- Dá pra tomar isso bebendo?
Você pergunta na hora que eu tiro uma das pílulas da cartela e boto na boca enquanto nós bebemos champanhe em taças de vinho. A resposta é um sonoro "pfffff", meus lábios sacudindo com o ar que passa, como se eu dissesse sei lá se posso, mas olha a minha cara de quem vai transar. A vida não é bem o que esperávamos que seria.

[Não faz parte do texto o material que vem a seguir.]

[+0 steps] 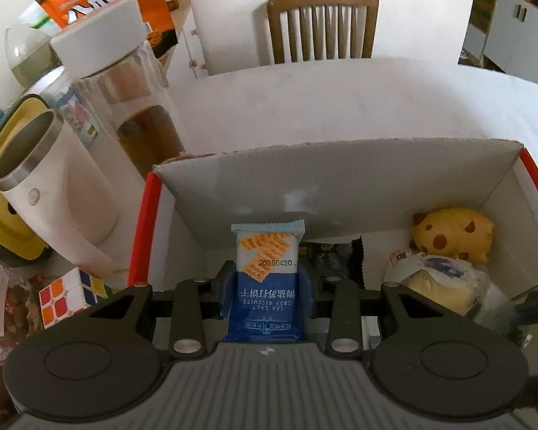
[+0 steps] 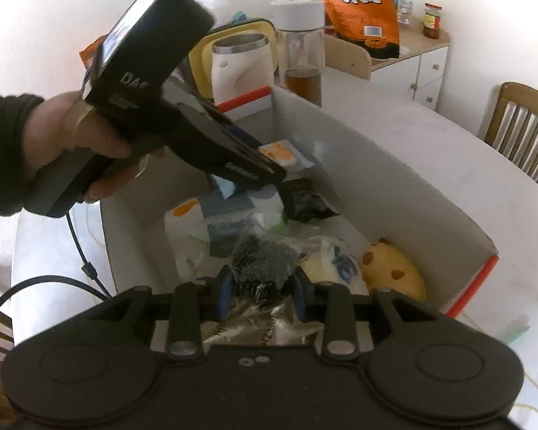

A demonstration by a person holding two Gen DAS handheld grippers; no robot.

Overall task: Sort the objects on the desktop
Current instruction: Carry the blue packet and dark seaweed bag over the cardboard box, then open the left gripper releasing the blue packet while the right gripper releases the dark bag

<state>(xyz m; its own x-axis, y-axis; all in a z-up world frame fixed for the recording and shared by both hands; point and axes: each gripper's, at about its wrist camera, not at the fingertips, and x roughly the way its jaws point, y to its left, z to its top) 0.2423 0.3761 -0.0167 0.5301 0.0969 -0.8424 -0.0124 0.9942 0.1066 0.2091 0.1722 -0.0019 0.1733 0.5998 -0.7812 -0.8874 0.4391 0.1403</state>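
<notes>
Blue pads on your left tool (image 1: pixel 267 283) are clamped on a soda biscuit packet (image 1: pixel 267 268), one pad pressed against each long side. The packet stands upright between them, its blue half nearest you and its white, cracker-printed half pointing away, and it hangs over the near left part of the cardboard box (image 1: pixel 340 179), in front of the raised flap. In the right wrist view you can see that same tool reaching in from the left, your hand (image 2: pixel 71 143) wrapped around its handle and the packet's pale end poking out past the tip.

Your right tool (image 2: pixel 262 288) is closed almost fully on a crinkled clear bag of dark pieces (image 2: pixel 263 258). The pads pinch the bag's lower part, and its silvery end lies back toward the tool's body. The bag sits over the middle of the box, above the other wrapped snacks.

Inside the box, at the far right end in the left wrist view, a yellow spotted plush toy (image 1: pixel 452 233) rests against the wall, with a wrapped yellow bun (image 1: pixel 434 279) just beside it and a dark sachet (image 1: pixel 335 258) near the biscuit packet.

Left of the box on the worktop (image 1: pixel 340 100) stand a white steel-rimmed mug (image 1: pixel 53 179), a glass bottle with a white cap (image 1: pixel 125 100) and a puzzle cube (image 1: pixel 70 295).
</notes>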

A magia da juventude - de sorrisos, festas, bebedeiras, sexo, relacionamentos - não. Não era assim. Eu estava no centro de todas essas coisas, e era exatamente isso: elas aconteciam ao meu redor. Como em uma conversa; as contribuições que parecem sair da minha boca para atingir o ar entre as cabeças e sumir, inteiramente ignoradas, como se eu falasse de outro assunto e com outras pessoas. Como se eu não estivesse ali.
- Vamos sair?
- Sim.
Ouço do quarto o alerta de mensagem do celular que está na sala. No momento em que soa, o barulhinho acorda a expectativa, e um ou outro nome surge automaticamente. São segundos de ilusão até eu dizer a mim mesma que é minha mãe ou a operadora. Eu nunca falho.
Existe algo na minha cabeça que eu não posso deixar para trás. As vidas que me cercam, quando não há nada a perder. O que me mantém viva não no sentido estrito da expressão, fisiologicamente, fisicamente. O que me mantém viva na medida em que me faz sentir. E sentir apesar do resto - todos os momentos de cansaço, raiva, tristeza e frustração que têm o hábito impertinente de ressurgir.
- Isso é inútil.
- Por quê?
- Porque ninguém conquista só com palavras.
Mas tem você.
E não há nada como você.
Essa ideia de alguém que pode me completar. Da pessoa que encontra no apartamento de dois quartos do quinto andar o mesmo que eu. É ali que queremos estar. Uma ideia em ideia. Você nunca me decepciona. Apoiados na sacada, olhando cá de cima a colcha de prédios, ruas e árvores, somos um casal invejável. Eu me apaixonei por uma pessoa real? Ou isso ou você é a fantasia dos meus desejos. Nossas noites e manhãs. Os segundos tiquetaqueando nossos corpos nos lençóis.
- Gosto de lavar louça no inverno.
- Por quê, meu Deus?
- A água quente esquenta as mãos.
Você nunca tirou uma foto comigo. Das reveladas e guardadas e vistas aleatoriamente durante a vida. Elas seriam a prova de que um dia nós existimos juntos não fosse o fato de não existirem. As fotos guardam enquanto duram, e se houvesse uma da briga, outra da raiva e uma terceira das lágrimas eu talvez não pudesse dizer que esses momentos não aconteceram. Sem fotos, é com você que eu rio até o estômago doer. Isso pode ser amor?
- Você sente falta?
- Todos os dias.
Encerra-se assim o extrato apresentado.